Your output should be everything below from the line containing "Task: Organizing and" down to the line containing "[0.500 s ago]", both ends included, copied exactly, with pictures left out.

(Given records Opens)

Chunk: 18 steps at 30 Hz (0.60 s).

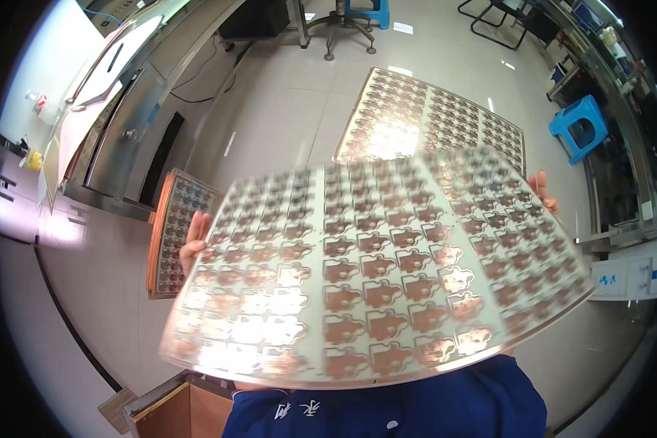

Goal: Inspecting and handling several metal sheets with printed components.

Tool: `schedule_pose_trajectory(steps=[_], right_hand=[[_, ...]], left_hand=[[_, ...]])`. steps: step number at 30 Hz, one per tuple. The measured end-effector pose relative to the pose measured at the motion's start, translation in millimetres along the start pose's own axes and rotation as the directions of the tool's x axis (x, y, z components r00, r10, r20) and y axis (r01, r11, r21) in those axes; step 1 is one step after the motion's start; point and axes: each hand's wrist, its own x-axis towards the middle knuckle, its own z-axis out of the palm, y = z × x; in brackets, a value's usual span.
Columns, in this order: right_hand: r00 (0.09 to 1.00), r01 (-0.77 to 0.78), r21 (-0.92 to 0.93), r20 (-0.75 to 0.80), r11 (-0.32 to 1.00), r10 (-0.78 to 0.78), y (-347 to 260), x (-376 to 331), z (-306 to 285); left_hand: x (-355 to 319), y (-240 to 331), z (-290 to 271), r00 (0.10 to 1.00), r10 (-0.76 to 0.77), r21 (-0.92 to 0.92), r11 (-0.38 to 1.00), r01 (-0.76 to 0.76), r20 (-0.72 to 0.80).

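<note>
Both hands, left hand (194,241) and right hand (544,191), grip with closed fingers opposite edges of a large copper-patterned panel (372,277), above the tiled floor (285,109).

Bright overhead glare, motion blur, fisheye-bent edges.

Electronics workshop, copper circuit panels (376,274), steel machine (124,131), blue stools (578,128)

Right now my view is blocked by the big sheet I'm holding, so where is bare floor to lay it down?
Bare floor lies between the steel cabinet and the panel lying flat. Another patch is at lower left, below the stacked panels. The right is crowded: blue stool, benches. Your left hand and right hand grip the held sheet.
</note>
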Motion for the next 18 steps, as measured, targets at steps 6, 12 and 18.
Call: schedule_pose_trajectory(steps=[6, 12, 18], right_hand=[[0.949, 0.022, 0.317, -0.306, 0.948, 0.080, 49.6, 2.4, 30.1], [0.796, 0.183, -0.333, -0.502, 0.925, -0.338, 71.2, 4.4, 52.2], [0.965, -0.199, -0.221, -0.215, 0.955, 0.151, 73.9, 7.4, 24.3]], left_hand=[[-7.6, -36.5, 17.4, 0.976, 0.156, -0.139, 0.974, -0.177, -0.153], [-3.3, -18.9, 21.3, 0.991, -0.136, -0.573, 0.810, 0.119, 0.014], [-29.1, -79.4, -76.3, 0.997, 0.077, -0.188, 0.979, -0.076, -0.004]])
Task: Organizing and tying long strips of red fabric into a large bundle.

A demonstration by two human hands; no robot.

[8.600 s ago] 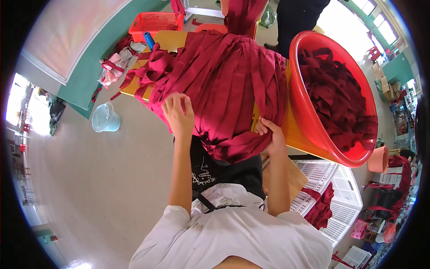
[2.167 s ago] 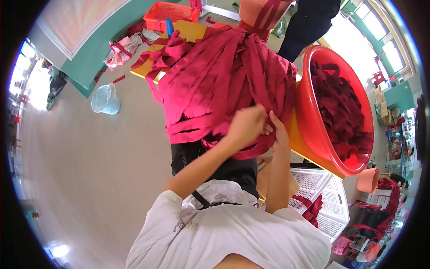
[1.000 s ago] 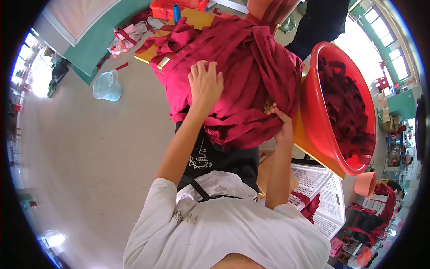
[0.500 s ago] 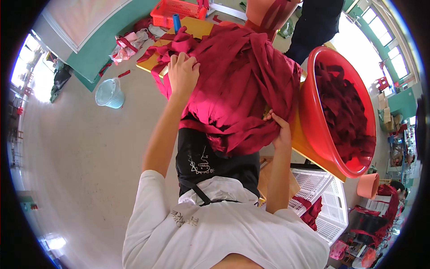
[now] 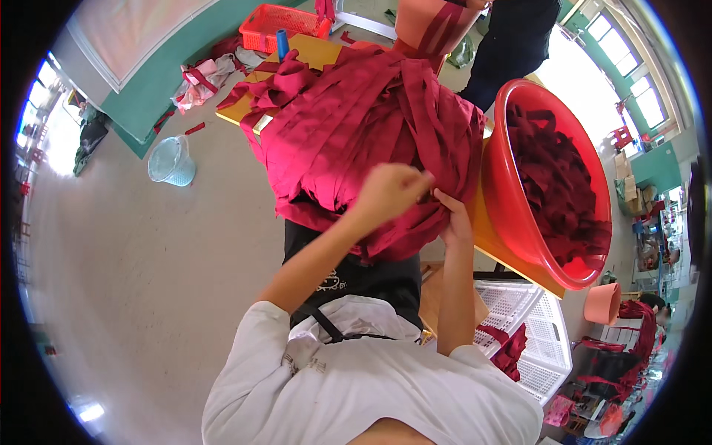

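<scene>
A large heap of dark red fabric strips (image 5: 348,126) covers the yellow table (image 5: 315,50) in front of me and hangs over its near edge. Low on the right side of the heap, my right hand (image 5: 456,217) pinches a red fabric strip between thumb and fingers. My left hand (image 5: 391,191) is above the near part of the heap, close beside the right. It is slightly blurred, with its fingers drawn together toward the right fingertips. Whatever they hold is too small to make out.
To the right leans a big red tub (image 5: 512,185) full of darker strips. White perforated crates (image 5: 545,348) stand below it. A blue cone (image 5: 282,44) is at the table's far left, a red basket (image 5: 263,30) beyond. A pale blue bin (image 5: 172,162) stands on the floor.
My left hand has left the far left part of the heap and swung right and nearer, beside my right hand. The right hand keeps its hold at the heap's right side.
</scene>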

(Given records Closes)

→ Written answer
Task: Organizing and tying long strips of red fabric into a large bundle.

A demonstration by two human hands; no robot.

[8.600 s ago] 
[2.167 s ago] 
[1.000 s ago] 
[0.500 s ago] 

No more is needed for this exercise.